#### Available records ####

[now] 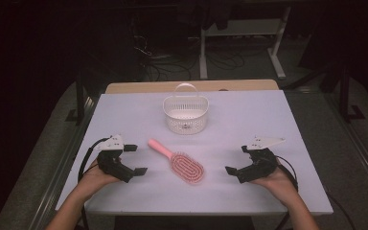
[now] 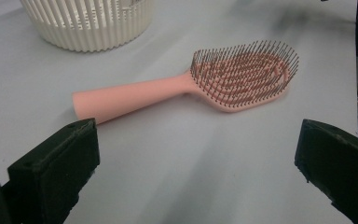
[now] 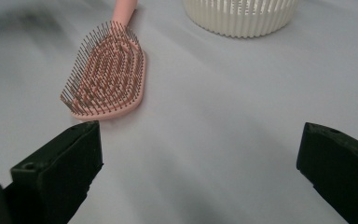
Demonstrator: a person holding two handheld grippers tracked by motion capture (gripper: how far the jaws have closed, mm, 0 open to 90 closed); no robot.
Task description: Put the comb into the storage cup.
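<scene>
A pink hairbrush (image 1: 179, 162) lies bristles up in the middle of the white table (image 1: 124, 110), its handle toward the far left. It shows ahead of the jaws as the hairbrush (image 2: 200, 86) and the hairbrush (image 3: 107, 72). A white slotted basket (image 1: 185, 113) with a handle stands behind it. My left gripper (image 1: 135, 159) rests left of the brush, open and empty. On the other side my right gripper (image 1: 237, 159) is open too, nothing between its jaws. In both gripper views the black jaws stand wide apart, left gripper (image 2: 196, 163), right gripper (image 3: 198, 163).
The basket (image 2: 88, 23) sits beyond the brush, also seen as the basket (image 3: 242, 16). A wooden board edge (image 1: 191, 86) lies behind the table. Dark floor with cables and table legs surrounds it.
</scene>
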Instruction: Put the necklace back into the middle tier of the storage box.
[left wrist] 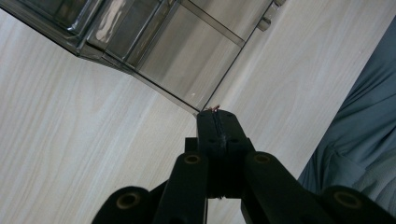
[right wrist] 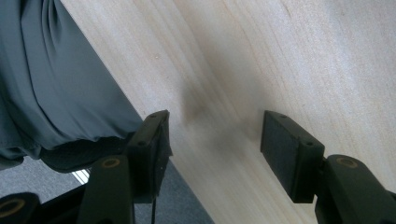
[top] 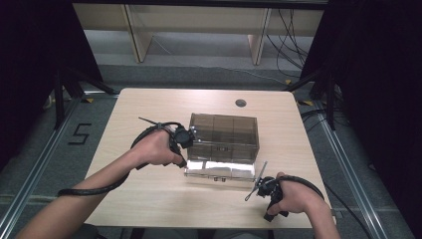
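Note:
A smoky see-through drawer box (top: pixel 224 130) stands mid-table, one clear drawer (top: pixel 219 170) pulled out toward me. My left gripper (top: pixel 183 162) hangs at the drawer's front left corner. In the left gripper view its jaws (left wrist: pixel 215 114) are pressed together just short of the drawer's corner (left wrist: pixel 187 56), and a tiny pinkish sliver (left wrist: pixel 214 108) pokes out between the tips. My right gripper (top: pixel 272 214) rests near the table's front right edge, apart from the box. In its own view the right gripper (right wrist: pixel 215 140) is open over bare wood, nothing between the pads.
The light wooden table (top: pixel 149 199) has a round cable port (top: pixel 241 103) at the back. Grey trousers (right wrist: pixel 51 79) show past the front edge. Black curtains and tripod legs (top: pixel 62 89) flank the table; cables trail from both grippers.

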`<state>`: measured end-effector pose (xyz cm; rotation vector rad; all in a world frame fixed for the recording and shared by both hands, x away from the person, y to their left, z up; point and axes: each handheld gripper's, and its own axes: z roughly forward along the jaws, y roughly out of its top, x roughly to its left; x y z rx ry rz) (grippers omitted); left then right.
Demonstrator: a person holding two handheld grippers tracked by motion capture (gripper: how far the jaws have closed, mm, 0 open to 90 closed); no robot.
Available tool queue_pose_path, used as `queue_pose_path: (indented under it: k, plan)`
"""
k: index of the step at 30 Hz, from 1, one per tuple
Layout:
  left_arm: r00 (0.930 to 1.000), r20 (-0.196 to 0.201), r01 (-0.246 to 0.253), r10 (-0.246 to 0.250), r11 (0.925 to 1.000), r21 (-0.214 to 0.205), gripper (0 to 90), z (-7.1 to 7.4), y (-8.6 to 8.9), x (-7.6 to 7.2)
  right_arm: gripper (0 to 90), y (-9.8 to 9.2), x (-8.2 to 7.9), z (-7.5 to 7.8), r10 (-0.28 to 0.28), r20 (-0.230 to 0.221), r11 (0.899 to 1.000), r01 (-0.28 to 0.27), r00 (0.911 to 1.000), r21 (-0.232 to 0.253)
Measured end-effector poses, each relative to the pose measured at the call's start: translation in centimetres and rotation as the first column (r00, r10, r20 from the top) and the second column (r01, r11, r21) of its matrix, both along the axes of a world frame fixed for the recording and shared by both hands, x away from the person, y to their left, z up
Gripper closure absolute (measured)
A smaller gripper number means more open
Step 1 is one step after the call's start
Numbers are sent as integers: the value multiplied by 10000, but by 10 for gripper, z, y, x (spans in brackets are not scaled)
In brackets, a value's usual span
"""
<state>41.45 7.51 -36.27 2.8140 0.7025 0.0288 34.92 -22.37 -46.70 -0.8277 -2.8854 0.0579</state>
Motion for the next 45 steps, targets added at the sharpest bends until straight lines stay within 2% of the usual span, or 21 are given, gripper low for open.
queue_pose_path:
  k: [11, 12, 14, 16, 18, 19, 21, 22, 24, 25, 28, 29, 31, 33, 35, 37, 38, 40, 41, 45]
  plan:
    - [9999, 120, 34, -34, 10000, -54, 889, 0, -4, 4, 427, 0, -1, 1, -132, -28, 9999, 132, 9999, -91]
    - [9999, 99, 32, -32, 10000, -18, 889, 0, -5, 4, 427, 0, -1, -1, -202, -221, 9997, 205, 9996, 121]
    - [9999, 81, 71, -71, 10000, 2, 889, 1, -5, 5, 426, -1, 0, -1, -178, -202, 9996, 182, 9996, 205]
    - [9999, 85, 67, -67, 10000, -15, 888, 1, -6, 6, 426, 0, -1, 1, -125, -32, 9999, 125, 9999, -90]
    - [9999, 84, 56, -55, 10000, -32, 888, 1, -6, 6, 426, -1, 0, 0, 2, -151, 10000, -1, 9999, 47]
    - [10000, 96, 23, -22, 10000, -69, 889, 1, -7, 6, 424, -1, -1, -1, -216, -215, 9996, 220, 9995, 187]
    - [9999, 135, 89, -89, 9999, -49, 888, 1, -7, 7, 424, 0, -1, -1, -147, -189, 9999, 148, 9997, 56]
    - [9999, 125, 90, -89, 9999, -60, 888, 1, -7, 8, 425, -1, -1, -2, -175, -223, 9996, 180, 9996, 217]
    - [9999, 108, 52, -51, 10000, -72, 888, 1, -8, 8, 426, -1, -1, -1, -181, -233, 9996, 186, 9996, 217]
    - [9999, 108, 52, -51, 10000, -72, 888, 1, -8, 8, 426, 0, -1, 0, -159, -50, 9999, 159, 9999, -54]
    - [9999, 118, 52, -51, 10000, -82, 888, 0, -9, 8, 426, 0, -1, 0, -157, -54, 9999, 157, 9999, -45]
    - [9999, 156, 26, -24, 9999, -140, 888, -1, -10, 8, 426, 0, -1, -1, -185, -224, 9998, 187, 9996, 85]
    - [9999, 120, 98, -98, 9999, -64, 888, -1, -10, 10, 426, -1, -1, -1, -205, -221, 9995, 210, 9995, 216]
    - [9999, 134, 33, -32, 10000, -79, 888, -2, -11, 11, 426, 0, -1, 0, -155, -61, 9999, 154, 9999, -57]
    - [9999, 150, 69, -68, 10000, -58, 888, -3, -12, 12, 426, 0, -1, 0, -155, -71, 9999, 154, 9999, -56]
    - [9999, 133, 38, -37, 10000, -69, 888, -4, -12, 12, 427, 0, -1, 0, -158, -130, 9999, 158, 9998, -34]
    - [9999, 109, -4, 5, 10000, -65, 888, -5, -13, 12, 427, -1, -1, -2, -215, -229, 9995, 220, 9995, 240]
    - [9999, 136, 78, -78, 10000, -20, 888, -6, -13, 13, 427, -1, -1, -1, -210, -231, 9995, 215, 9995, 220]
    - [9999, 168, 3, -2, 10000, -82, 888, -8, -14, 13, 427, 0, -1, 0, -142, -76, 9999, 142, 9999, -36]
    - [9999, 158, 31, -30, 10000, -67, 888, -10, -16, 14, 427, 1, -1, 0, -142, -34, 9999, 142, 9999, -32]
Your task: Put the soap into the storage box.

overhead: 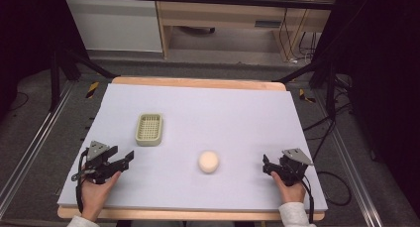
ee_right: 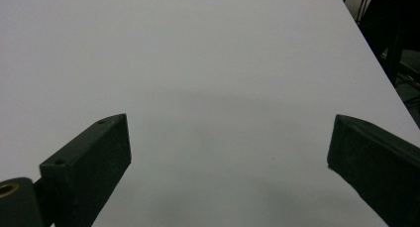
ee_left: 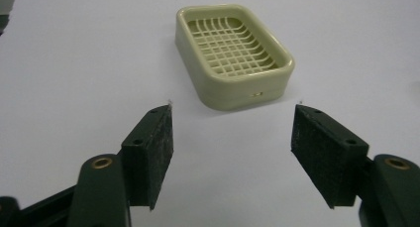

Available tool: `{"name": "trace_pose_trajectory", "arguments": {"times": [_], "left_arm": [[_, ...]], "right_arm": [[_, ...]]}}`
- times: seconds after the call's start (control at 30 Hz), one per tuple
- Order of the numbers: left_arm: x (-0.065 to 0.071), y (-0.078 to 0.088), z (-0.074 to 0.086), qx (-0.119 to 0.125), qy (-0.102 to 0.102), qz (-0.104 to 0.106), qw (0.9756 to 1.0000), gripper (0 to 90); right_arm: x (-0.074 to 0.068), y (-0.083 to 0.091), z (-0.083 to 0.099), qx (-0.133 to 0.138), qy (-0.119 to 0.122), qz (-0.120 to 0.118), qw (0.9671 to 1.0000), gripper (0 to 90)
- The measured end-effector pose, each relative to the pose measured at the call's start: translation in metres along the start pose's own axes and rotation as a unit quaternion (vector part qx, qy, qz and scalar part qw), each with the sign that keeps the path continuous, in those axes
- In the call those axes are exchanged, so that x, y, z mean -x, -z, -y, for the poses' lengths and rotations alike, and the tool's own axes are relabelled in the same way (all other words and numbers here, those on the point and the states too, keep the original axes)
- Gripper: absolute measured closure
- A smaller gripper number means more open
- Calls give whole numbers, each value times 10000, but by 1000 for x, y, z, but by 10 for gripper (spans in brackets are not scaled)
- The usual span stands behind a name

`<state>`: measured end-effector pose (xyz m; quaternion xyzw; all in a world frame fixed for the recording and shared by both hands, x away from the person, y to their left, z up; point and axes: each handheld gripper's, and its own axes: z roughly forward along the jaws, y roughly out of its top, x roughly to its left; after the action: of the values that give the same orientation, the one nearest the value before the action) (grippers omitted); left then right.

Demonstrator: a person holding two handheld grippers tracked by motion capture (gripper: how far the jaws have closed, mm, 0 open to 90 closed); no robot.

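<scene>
Soap dish [ee_left: 233, 56], pale green with a grid floor, sits upper centre of my left tool's view, just ahead of the gaping jaws, untouched. Left tool [overhead: 130, 156] low left of the high view; right tool [overhead: 266, 166] low right, jaws apart, empty. Round cream lump [overhead: 208, 161] lies between them on the bench [overhead: 223, 113].

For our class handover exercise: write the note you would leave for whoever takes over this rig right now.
Left gripper: jaws apart, holding nothing, facing the pale green slotted plastic soap dish.
Right gripper: jaws apart, holding nothing, above bare white table cover.
Round cream soap bar lies between both grippers, apart from the dish.
Done: nothing moved yet.
Left: probably put the bar in the dish.
</scene>
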<state>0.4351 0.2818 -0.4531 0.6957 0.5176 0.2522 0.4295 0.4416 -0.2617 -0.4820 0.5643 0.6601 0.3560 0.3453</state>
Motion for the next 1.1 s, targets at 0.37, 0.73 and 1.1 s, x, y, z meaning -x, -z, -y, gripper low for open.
{"name": "trace_pose_trajectory", "arguments": {"times": [0.37, 0.73, 1.1], "left_arm": [[13, -1, -8, 91, -97, 66, 9999, 351], [19, -4, -16, 74, -178, 188, 9996, 339], [31, -7, -36, 168, -192, 331, 9991, 318]], "right_arm": [[-3, -3, 1, -3, 22, -17, 10000, 36], [-5, -4, 1, 28, 49, -42, 10000, 36], [-6, -3, 1, 64, 58, -79, 9999, 35]]}}
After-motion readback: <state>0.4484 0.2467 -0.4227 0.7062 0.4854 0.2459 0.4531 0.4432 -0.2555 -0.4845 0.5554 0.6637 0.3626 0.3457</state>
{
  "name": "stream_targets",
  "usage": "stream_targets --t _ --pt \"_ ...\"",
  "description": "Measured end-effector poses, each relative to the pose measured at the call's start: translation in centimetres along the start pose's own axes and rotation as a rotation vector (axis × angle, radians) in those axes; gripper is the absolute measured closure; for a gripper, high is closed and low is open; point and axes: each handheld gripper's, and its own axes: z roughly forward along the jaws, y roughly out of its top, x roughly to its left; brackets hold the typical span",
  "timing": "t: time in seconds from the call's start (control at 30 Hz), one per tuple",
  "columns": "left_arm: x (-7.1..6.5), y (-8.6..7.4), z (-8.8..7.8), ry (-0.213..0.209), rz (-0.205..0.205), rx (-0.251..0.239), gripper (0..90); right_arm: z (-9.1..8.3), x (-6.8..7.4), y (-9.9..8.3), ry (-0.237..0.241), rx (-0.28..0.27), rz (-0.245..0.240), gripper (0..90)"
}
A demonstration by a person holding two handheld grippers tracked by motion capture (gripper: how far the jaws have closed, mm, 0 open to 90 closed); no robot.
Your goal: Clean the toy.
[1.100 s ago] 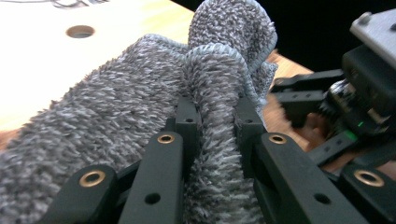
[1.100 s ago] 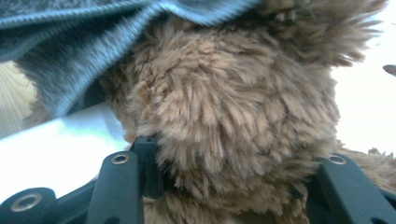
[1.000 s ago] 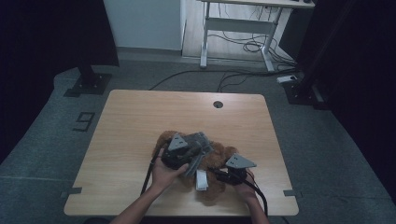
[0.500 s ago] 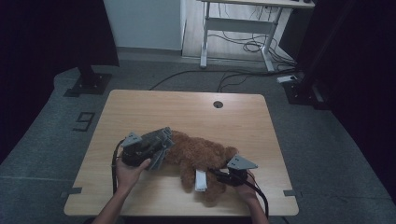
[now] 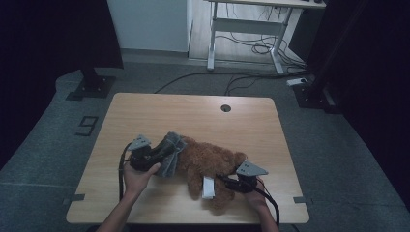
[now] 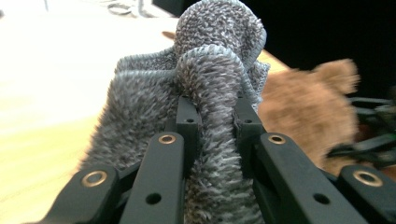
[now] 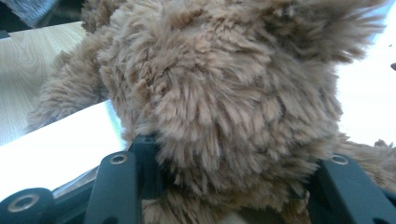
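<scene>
Clearly, the left gripper (image 5: 167, 149) has its jaws pinched tight on a fold of the grey fuzzy cloth (image 6: 205, 93), at the left end of the brown teddy bear (image 5: 210, 162) lying on the wooden counter (image 5: 193, 111). At the bear's right end, the right gripper (image 7: 229, 186) clasps a furry part of the bear between its jaws.

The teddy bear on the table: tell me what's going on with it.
A person works on a brown teddy bear lying on the wooden table. The left claw is shut on a fold of grey fuzzy cloth at the bear's left end. The right claw grips the bear's furry body.
</scene>
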Motion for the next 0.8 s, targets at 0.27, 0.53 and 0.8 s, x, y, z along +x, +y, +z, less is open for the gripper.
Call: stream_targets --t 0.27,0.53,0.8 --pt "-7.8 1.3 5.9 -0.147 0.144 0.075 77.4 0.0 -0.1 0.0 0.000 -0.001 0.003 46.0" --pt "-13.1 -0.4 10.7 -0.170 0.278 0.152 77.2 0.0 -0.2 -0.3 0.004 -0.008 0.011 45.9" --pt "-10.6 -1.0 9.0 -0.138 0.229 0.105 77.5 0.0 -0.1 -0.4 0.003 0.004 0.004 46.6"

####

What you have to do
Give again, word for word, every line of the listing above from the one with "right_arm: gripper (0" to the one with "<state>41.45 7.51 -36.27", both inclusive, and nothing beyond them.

Answer for this exercise
  right_arm: gripper (0 to 90), y (-9.8 to 9.2), x (-8.2 to 7.9), z (-7.5 to 7.8), r10 (-0.28 to 0.28), r20 (-0.230 to 0.221), r11 (0.899 to 1.000), r01 (-0.28 to 0.27), r00 (0.911 to 1.000), r21 (-0.232 to 0.253)
Measured end-effector poses, each relative to the pose measured at the call's start: translation in centimetres and rotation as the first column (r00, r10, r20 from the top) and the second column (r01, r11, r21) of its matrix, both along the axes of a world frame fixed for the recording and shared by both hands, x away from the person, y to their left, z up
Gripper closure absolute (measured)
A smaller gripper number means more open
Step 1 is one step after the call's start
Numbers are sent as integers: the value multiplied by 10000, but by 10 for gripper, z, y, x (spans in brackets are not scaled)
In brackets, a value's usual span
"""
<state>41.45 7.51 -36.27 2.8140 0.7025 0.0288 34.92 -22.37 -46.70 -0.8277 -2.8854 0.0579</state>

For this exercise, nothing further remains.